In 1957, Karches leased their property from the then owner. The property was zoned Business "B" and allowed commercial use. The lease term was for the life of the owner and contained an option allowing Karches to purchase the property upon the owner's death. Karches made significant improvements while the property was commercially zoned. Taft Broadcasting Company (hereinafter "Taft"), owner of Old Coney, purchased this property subject to the Karches option. On September 7, 1965, Karches exercised the option to purchase.

Flerlage purchased their property in 1958 at which time it was zoned for commercial use (Business "B").

Zoning History

In 1963, the city planning commission approved a city-wide zoning proposal which changed the classification of the Karches and Flerlage properties from Business "B" (industrial) to RF-1 Riverfront. Neither Karches nor Flerlage received written notice of the change, of which they did not learn until 1966 and 1968, respectively.

Notification of the city-wide zoning proposal and its subsequent adoption was given via several newspaper articles published in 1962 and 1963. These articles were accompanied by maps of the affected areas. Together, the publications indicated that the whole of the California area, including Old Coney, would be reclassified to the more restrictive RF-1 category. Old Coney, however, was designated as RF-2, which was less restrictive and permitted commercial use. Old Coney retained its RF-2 designation from 1963 until September 25, 1979, when Taft voluntarily relinquished that zoning, apparently in exchange for a change by the city in zoning use definitions which allowed Old Coney its amusement park use in the RF-1 classification.

Upon learning (in 1966) of the 1963 zoning change, Karches contacted an attorney and discovered that the statute of limitations had run on an appeal from the rezoning.

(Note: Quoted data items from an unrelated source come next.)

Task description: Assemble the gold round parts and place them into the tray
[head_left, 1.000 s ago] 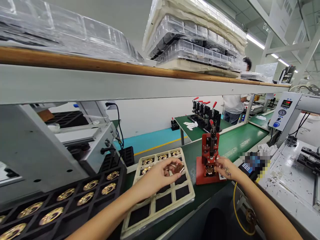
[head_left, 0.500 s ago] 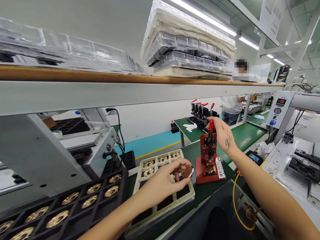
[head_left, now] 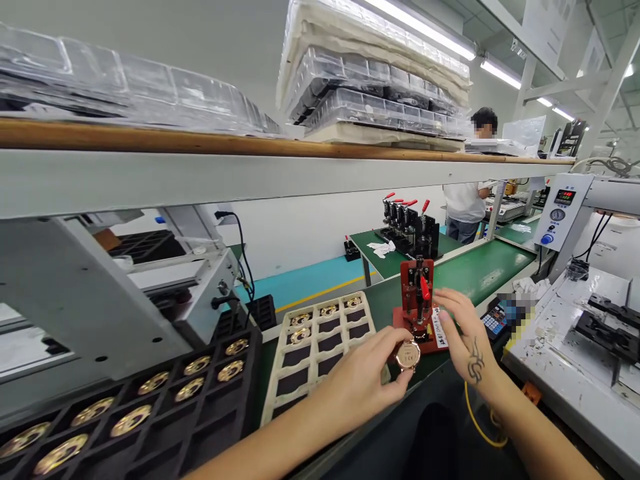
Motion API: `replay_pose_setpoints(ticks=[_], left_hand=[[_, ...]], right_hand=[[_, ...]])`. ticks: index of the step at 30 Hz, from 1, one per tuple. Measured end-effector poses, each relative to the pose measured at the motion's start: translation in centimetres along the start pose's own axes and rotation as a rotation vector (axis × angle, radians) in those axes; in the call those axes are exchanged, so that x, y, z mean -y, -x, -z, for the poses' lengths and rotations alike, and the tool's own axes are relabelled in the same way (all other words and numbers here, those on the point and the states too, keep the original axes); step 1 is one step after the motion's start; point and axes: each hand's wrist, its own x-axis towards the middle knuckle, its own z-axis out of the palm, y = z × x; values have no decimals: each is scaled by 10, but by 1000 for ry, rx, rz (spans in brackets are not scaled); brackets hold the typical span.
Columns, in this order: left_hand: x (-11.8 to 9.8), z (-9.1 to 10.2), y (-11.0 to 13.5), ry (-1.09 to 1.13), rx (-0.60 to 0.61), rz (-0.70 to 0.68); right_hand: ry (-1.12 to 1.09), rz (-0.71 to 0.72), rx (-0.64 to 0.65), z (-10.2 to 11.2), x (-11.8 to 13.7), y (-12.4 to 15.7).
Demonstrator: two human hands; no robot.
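My left hand (head_left: 367, 380) pinches a round gold watch case (head_left: 409, 354), face up, just in front of the red lever press (head_left: 418, 301). The press stands on the green bench, and its red-tipped lever (head_left: 425, 288) is swung down. My right hand (head_left: 463, 331) hovers beside the press on its right, fingers spread, holding nothing. A cream compartment tray (head_left: 320, 343) lies left of the press, with gold watch parts in its far cells.
A black foam tray (head_left: 125, 413) of gold dials fills the lower left under a grey machine (head_left: 100, 300). A calculator (head_left: 494, 321) lies right of the press. Further presses (head_left: 407, 227) stand on the far bench, near another person (head_left: 467, 200). Overhead, a shelf holds stacked clear trays.
My right hand pulled the lever down from upright, then let go and dropped beside the press. My left hand carried the watch case from over the cream tray to the front of the press.
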Motion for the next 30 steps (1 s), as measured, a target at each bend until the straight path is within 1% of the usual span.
replay_pose_setpoints(ticks=[1,2,5,6,8,11,14,18,20,23,30], left_hand=[[-2,-3,0,-24,-5,-27],[-4,-5,0,-44,-9,-52],[-10,-12,-2,-89,-19,-115],[-12,-13,-3,-91,-19,-131],[-18,-15,-6,-66,-12,-141],[-28,-13,-9,80,41,-84],[-35,-12,-10,384,120,75],[-30,-16,-4,849,171,307],[-26,-18,1,972,176,378],[-22,-18,10,988,172,419],[-24,-12,22,955,164,396]], right_hand=[[-37,-82,7,3,5,10],[-92,-175,45,5,10,19],[-304,-419,224,7,19,43],[-365,-470,256,7,21,48],[-457,-528,269,7,24,53],[-570,-581,240,8,28,52],[-651,-616,222,11,32,51],[-680,-645,232,11,36,56],[-673,-645,245,10,38,59],[-649,-636,271,8,41,64],[-623,-616,300,7,52,65]])
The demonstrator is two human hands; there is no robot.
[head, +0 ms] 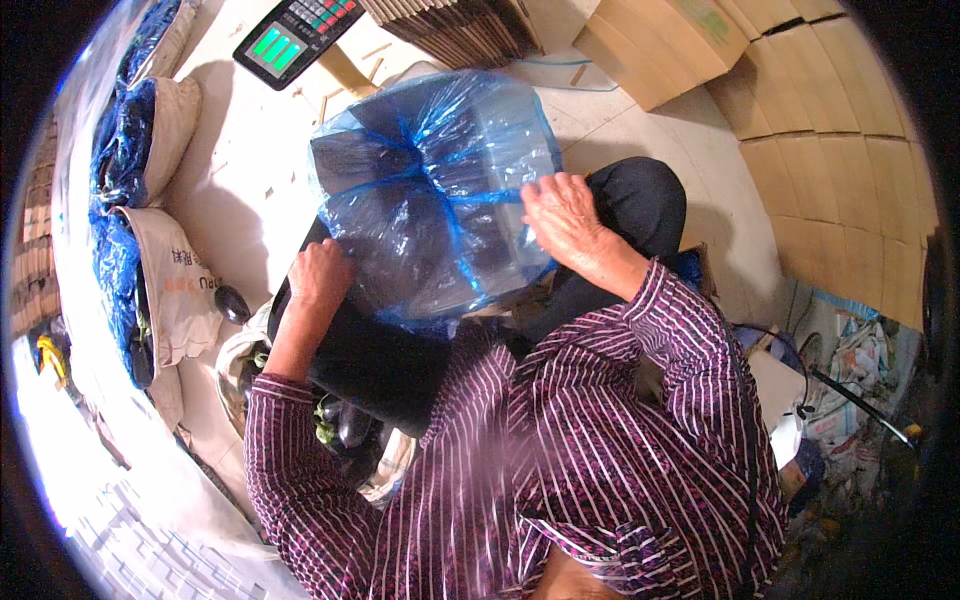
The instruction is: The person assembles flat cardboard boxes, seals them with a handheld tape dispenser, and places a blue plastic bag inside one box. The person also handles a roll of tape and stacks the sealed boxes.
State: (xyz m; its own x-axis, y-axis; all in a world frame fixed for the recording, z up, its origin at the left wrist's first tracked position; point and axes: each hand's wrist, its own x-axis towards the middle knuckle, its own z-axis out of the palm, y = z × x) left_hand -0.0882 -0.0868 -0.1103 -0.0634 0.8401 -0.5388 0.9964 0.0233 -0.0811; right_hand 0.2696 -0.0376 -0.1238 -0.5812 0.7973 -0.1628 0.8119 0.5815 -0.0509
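Note:
Before me, a translucent blue plastic bag [420, 202] is spread over what looks like a carton, its folds gathered towards the middle. The carton's shape shows only dimly through the film. My left hand [319, 274] is curled at the bag's lower left edge and seems to grip the film; its fingertips are hidden. At the right edge, my right hand [562, 217] has its fingers bent over the plastic, pinching it. Both forearms come from striped sleeves, and the bag lies between my dark-trousered knees.
A weighing scale's display panel [292, 37] stands beyond the bag, near flattened cardboard [457, 30]. Stacked cartons [817, 150] line the right. Woven sacks [172, 285] with blue liners stand left, near a loose eggplant [232, 304]. More eggplants [352, 427] lie by my left elbow.

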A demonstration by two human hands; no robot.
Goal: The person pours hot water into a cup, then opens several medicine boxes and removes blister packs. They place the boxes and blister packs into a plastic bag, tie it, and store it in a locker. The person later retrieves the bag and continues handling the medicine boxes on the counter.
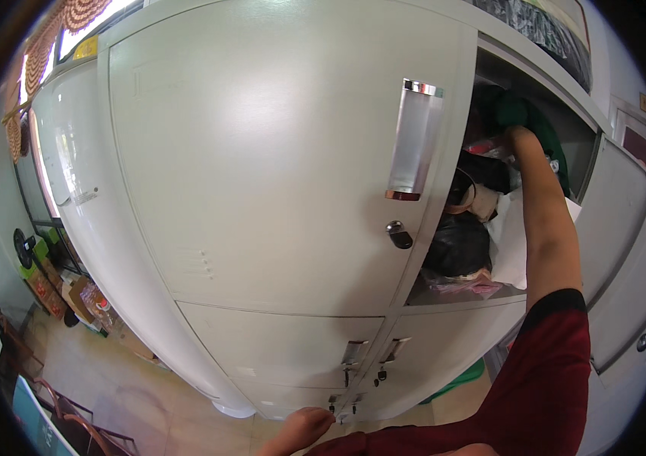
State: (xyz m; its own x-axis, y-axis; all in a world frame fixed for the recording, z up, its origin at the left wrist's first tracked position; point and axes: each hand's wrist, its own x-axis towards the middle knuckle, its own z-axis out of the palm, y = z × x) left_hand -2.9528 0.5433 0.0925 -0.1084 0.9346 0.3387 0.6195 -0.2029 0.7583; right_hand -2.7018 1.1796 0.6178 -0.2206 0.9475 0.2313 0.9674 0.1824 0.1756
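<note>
My right arm reaches into the open upper compartment of a pale metal locker cabinet (pixel 277 171). Deep inside, my right hand (pixel 519 137) is against a dark green cloth-like item (pixel 537 117); its fingers are hidden, so its grip does not show. Below it are a black plastic bag (pixel 460 245), a white paper-like sheet or bag (pixel 508 239), a beige item (pixel 482 200) and pink plastic (pixel 465 283). My left hand (pixel 309 424) is low in front of the cabinet, its fingers curled and mostly out of sight. Whether it holds anything is unclear.
The closed upper-left door has a handle (pixel 414 139) and a lock with a key (pixel 399 233). Lower doors bear keys too. A tall white rounded appliance (pixel 81 188) stands at left, with boxes (pixel 43 290) and chairs (pixel 78 424) beyond. The compartment's door (pixel 622 228) swings out at right.
</note>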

In 1969, Karches explored the possibility of having the property rezoned from RF-1 to RF-2 because the Fenton Rigging Company wanted to lease it for use as a river terminal. The negotiations for the lease were terminated, however, and no further action was taken on the rezoning.

In 1977, Karches petitioned city council for a change in zoning to RF-2 to allow operation of an aggregate storage terminal. Public hearings were held. The city denied the change.

After unsuccessfully attempting to use their land for a basin marina in the early 1970s, 1 Flerlage discussed zoning changes with the city numerous times over the next several years in an attempt to make use of their land. Flerlage also relied upon the 1977 Karches petition for a zoning change.

In the 1970s, the city conducted a study of the riverfront area, including the California area, which culminated in the California Land Development Use Plan in 1978. In 1981, the Riverfront Advisory Council (hereinafter "RAC") conducted yet another study. This one, as it applied to the California area, was modeled after the 1978 plan. The RAC Study was undertaken to encourage land uses which would promote economic development by increasing industrial use of land and enhance the livability of the city by increasing recreational use.

On November 12, 1980, appellants filed suit against the city in the court of common pleas alleging that the RF-1 zoning ordinance was unconstitutional as applied to their property and was a taking of their property requiring just compensation. Appellants also continued their conversations with city personnel concerning rezoning until Flerlage were told by the city manager in 1983 that the city would take no action until the litigation was resolved.

Appellants dismissed the 1980 lawsuit without prejudice when the city assured them that their problems would be settled by revisions to the RF-1 ordinance in 1983 based upon the recommendations of the RAC Study.

The Present Case

Appellants were not helped by the 1983 revisions and filed a second suit against the city 2 which is the subject of the instant appeal.

Appellants alleged in Count I of their complaint that the RF-1 zoning precluded them from developing their properties in an economical manner; that the highest and best use of the properties was commercial/industrial; that the previous zoning allowed commercial/industrial use; and that as a result of the restrictive zoning, the properties had no market value other than one for speculative purposes. They further alleged that the RF-1 zoning, as applied to their specific properties, had no reasonable relation to the public health, safety and welfare; was arbitrary, discriminatory and unreasonable; and, therefore, deprived them of their properties without due process of law in contravention of the Fifth and Fourteenth Amendments to the Constitution of the United States and Section 16, Article I of the Ohio Constitution. Plaintiffs sought declaratory relief pursuant to R.C. Chapter 2721 and permanent injunctive and other relief.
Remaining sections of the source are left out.